→ **What you have to do**:
Where the records below begin, start copying, and stop after the line that contains "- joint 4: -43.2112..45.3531"; reproduce every line exactly but omit pictures.

→ **Source data**:
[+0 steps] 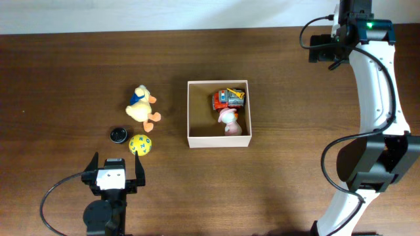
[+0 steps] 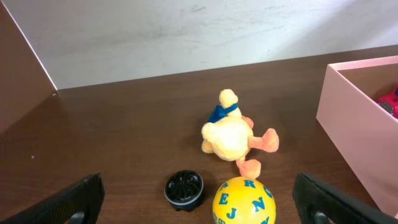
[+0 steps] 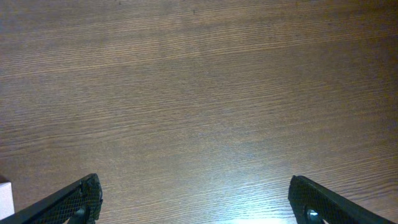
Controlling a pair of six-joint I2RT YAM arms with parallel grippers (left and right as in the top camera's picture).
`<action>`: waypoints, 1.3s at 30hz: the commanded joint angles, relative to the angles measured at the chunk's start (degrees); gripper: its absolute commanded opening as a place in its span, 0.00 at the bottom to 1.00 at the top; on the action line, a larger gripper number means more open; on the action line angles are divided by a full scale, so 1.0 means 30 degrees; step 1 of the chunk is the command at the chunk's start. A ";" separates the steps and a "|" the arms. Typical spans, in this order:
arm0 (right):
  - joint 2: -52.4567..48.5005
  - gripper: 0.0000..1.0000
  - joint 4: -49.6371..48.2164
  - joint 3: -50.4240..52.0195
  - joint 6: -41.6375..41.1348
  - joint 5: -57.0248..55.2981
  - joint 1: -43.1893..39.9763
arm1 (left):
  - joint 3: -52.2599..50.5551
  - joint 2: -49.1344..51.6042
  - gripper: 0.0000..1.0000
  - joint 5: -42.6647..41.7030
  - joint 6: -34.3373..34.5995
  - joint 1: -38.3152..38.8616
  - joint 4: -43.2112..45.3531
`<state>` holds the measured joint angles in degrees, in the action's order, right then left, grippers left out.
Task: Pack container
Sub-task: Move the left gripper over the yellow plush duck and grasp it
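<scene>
— Where is the container (image 1: 201, 115) sitting?
— Around the middle of the bench (image 1: 59, 72), a little towards the right edge. It lies flat with its open top facing up.
— Which way does its long axis run?
— It has none to speak of, since it is square. Its walls run parallel to the bench edges. A red toy truck (image 1: 228, 99) and a pink plush (image 1: 229, 122) lie inside, against the right wall.
— And the left arm?
— It is low at the near edge, left of the middle, and points towards the far edge. The left pincer (image 1: 115, 164) is spread wide with nothing between its fingers. A lettered yellow ball (image 1: 140, 145) and a black cap (image 1: 118, 135) sit just ahead of it, and a yellow duck (image 1: 141, 105) lies beyond them.
— The right arm?
— It rises by the near right corner and arches up to the far right corner. The right pincer (image 3: 196, 211) is spread wide too, looking down on bare wood, well apart from the container.
</scene>
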<state>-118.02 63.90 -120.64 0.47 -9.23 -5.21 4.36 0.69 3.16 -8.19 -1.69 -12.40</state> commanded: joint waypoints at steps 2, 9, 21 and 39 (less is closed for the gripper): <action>0.0838 0.99 0.0000 -0.0386 0.0117 -0.0291 -0.0036 | -0.0197 -0.0131 0.99 -0.0219 -0.0379 -0.0117 0.0073; 0.0838 0.99 0.0000 -0.0386 0.0117 -0.0291 -0.0036 | -0.0189 -0.0131 0.99 -0.0153 -0.0539 -0.0117 0.1260; 0.0838 0.99 0.0000 -0.0386 0.0117 -0.0291 -0.0036 | 0.7577 0.6025 0.99 -0.0124 -0.0175 -0.0117 0.0095; 0.0838 0.99 0.0000 -0.0386 0.0117 -0.0291 -0.0036 | 2.6250 2.9062 0.99 -0.5209 -0.0583 -0.0117 -0.8896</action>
<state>-117.91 63.90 -120.73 0.56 -9.23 -5.21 81.52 83.74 -8.69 -10.66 -1.76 -40.66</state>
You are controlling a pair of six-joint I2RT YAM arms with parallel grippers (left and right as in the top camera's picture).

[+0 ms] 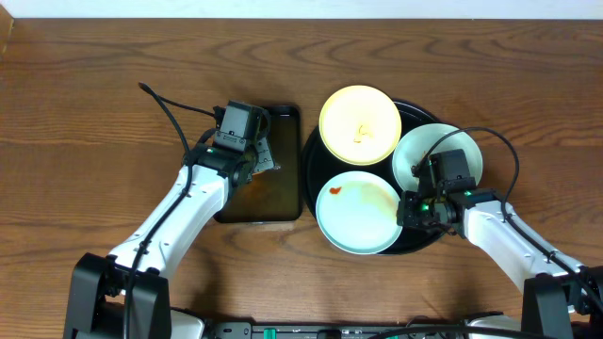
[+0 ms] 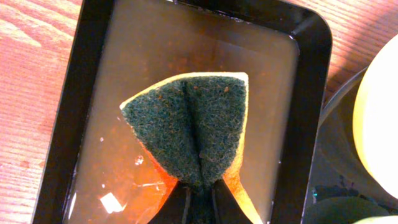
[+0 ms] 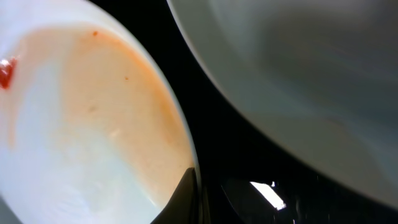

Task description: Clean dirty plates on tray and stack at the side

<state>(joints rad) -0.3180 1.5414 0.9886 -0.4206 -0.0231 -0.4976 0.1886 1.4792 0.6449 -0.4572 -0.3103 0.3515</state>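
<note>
The round black tray [image 1: 312, 160] holds three plates: a pale yellow one [image 1: 361, 124] at the back, a mint-white one [image 1: 438, 155] at the right, and a mint-white one [image 1: 358, 212] with orange-red smears at the front. My right gripper [image 1: 415, 207] is shut on the front plate's right rim; in the right wrist view one finger [image 3: 186, 199] lies over that rim [image 3: 81, 124]. My left gripper [image 2: 199, 208] is shut on a green and yellow sponge [image 2: 193, 130] and holds it over the brown water.
A rectangular black basin [image 1: 283, 202] of brownish water stands left of the tray, touching it; it also shows in the left wrist view [image 2: 68, 124]. A black cable [image 1: 165, 108] runs across the wood table behind the left arm.
</note>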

→ **Result of the task**:
[+0 steps] 
[+0 steps] 
[+0 steps] 
Controlling a pair of six-joint I2RT YAM arms with parallel grippers (left and right as in the top camera's picture).
`<action>`: waypoints, 1.3s at 30hz: the commanded joint angles, relative to the angles measured at the chunk's start (degrees); gripper: its absolute commanded opening as a place in its span, 0.00 at the bottom to 1.00 at the top; on the action line, a larger gripper number means more open; on the action line angles are divided by a full scale, so 1.0 means 30 degrees; step 1 of the chunk is the command at the chunk's start. A ";" separates the steps and a "|" the arms. Typical spans, in this order:
arm0 (right):
  - joint 2: -52.4567..48.5005
  - gripper: 0.0000..1.0000
  - joint 4: -49.6371..48.2164
  - joint 3: -50.4240..52.0195
  - joint 6: -41.6375..41.1348
  - joint 5: -57.0248..55.2981
  - joint 1: -43.1893..39.9763
arm1 (left):
  - joint 3: -52.2599..50.5551
  - joint 2: -49.1344..51.6042
  - gripper: 0.0000..1.0000
  - joint 5: -42.6647..41.7030
  - joint 6: -34.3373..34.5995
  - joint 1: -38.3152..38.8616
  - joint 4: -43.2112..45.3531

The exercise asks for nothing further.